Given information:
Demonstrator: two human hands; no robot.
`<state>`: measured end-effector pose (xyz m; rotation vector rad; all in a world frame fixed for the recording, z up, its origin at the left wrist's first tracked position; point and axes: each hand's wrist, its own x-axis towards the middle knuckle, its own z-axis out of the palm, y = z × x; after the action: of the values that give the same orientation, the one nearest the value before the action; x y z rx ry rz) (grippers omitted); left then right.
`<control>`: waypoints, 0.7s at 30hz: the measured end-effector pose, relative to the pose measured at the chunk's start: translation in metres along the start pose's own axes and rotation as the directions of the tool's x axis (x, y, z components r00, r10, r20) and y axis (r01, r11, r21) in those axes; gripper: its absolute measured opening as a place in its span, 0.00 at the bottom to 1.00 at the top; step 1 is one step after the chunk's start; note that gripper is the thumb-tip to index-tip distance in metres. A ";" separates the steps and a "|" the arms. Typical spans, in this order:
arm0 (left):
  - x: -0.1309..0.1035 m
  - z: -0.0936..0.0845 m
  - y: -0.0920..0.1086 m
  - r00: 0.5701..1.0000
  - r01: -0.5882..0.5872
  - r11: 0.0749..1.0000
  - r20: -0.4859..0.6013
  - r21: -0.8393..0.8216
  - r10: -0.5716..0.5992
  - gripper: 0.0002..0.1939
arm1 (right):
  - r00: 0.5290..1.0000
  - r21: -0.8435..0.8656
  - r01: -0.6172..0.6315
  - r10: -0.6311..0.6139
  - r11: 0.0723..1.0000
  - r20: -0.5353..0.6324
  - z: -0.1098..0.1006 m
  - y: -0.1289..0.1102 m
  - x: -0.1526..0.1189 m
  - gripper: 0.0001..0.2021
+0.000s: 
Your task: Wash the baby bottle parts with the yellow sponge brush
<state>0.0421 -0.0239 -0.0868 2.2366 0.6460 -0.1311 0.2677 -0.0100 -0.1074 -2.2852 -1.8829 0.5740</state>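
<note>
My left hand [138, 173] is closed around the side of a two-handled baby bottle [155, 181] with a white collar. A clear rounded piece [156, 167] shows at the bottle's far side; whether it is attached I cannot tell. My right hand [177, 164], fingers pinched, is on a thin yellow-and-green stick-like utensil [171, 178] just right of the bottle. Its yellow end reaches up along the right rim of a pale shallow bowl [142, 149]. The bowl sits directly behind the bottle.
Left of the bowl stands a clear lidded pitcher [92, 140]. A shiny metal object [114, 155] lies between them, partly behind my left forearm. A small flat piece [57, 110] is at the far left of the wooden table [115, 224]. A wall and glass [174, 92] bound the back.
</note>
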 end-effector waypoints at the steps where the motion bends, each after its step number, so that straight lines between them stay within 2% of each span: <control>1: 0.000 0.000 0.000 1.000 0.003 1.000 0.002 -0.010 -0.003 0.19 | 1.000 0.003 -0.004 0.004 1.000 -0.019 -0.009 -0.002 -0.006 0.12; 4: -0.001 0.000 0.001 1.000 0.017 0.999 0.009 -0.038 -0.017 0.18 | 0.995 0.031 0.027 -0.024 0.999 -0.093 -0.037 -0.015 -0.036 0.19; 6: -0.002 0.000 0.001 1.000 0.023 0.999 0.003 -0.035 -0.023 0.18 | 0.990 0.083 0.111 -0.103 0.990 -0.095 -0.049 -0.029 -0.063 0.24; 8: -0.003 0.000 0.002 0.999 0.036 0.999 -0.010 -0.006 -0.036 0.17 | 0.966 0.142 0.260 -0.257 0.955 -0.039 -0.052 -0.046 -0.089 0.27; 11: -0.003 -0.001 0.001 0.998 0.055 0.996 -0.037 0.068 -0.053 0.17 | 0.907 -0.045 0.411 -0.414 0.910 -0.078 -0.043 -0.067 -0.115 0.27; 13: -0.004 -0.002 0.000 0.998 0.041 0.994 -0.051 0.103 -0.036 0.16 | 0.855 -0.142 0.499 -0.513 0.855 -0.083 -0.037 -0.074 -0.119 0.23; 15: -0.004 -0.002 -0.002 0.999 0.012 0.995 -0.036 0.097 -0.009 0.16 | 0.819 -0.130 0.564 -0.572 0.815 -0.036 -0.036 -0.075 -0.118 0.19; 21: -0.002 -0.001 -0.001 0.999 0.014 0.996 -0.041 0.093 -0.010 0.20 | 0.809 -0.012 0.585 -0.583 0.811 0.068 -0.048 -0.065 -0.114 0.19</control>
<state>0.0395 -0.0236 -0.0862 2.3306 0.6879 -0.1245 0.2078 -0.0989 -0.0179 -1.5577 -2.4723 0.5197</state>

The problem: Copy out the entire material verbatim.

Answer for the task:
Demonstrator: two human hands; no robot.
`<state>`: measured end-effector pose (xyz m; rotation vector rad; all in a world frame fixed for the recording, z up, its origin at the left wrist's first tracked position; point and axes: each hand's wrist, its own x-axis towards the middle knuckle, its own z-axis out of the palm, y = z × x; after the action: of the values that give the same orientation, the one nearest the value before the action; x y z rx ry rz) (grippers omitted); left then right.
`<control>`: waypoints, 0.7s at 30hz: the measured end-effector pose, relative to the pose measured at the chunk's start: translation in metres along the start pose's own axes and rotation as the directions of the tool's x axis (x, y, z components r00, r10, r20) and y axis (r01, r11, r21) in those axes; gripper: its absolute measured opening as a place in its span, 0.00 at the bottom to 1.00 at the top; step 1 is one step after the chunk's start; note that gripper is the thumb-tip to index-tip distance in metres. A ";" separates the steps and a "|" the arms. Typical spans, in this order:
arm0 (left):
  - x: -0.1309..0.1035 m
  - z: -0.0936..0.0845 m
  - y: -0.0920..0.1086 m
  - r00: 0.5701..1.0000
  - r01: -0.5882..0.5872
  - r11: 0.0749..1.0000
  - r20: -0.4859..0.6013
  - r21: -0.8393..0.8216
  - r10: -0.5716..0.5992
  - gripper: 0.0002..0.1939
arm1 (right):
  - r00: 0.5290..1.0000
  - r21: -0.8435..0.8656
  - r01: -0.6172..0.6315
  - r10: -0.6311..0.6139
  - r11: 0.0723..1.0000
  - r20: -0.5353..0.6324
  - z: -0.1098..0.1006 m
  - y: -0.1289..0.1102 m
  - x: -0.1526..0.1189 m
  - gripper: 0.0001..0.2021
+0.000s: 
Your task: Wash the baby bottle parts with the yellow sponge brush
<state>0.0421 -0.0239 -0.0868 2.2366 0.6460 -0.1311 0.2677 -0.0100 -0.1074 -2.2852 -1.8829 0.5740</state>
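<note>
My left hand [138, 173] is closed around the side of a two-handled baby bottle [155, 181] with a white collar. A clear rounded piece [156, 167] shows at the bottle's far side; whether it is attached I cannot tell. My right hand [177, 164], fingers pinched, is on a thin yellow-and-green stick-like utensil [171, 178] just right of the bottle. Its yellow end reaches up along the right rim of a pale shallow bowl [142, 149]. The bowl sits directly behind the bottle.
Left of the bowl stands a clear lidded pitcher [92, 140]. A shiny metal object [114, 155] lies between them, partly behind my left forearm. A small flat piece [57, 110] is at the far left of the wooden table [115, 224]. A wall and glass [174, 92] bound the back.
</note>
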 end-effector waypoints at the steps where the motion bends, each after its step number, so that straight lines between them stay within 2% of each span: <control>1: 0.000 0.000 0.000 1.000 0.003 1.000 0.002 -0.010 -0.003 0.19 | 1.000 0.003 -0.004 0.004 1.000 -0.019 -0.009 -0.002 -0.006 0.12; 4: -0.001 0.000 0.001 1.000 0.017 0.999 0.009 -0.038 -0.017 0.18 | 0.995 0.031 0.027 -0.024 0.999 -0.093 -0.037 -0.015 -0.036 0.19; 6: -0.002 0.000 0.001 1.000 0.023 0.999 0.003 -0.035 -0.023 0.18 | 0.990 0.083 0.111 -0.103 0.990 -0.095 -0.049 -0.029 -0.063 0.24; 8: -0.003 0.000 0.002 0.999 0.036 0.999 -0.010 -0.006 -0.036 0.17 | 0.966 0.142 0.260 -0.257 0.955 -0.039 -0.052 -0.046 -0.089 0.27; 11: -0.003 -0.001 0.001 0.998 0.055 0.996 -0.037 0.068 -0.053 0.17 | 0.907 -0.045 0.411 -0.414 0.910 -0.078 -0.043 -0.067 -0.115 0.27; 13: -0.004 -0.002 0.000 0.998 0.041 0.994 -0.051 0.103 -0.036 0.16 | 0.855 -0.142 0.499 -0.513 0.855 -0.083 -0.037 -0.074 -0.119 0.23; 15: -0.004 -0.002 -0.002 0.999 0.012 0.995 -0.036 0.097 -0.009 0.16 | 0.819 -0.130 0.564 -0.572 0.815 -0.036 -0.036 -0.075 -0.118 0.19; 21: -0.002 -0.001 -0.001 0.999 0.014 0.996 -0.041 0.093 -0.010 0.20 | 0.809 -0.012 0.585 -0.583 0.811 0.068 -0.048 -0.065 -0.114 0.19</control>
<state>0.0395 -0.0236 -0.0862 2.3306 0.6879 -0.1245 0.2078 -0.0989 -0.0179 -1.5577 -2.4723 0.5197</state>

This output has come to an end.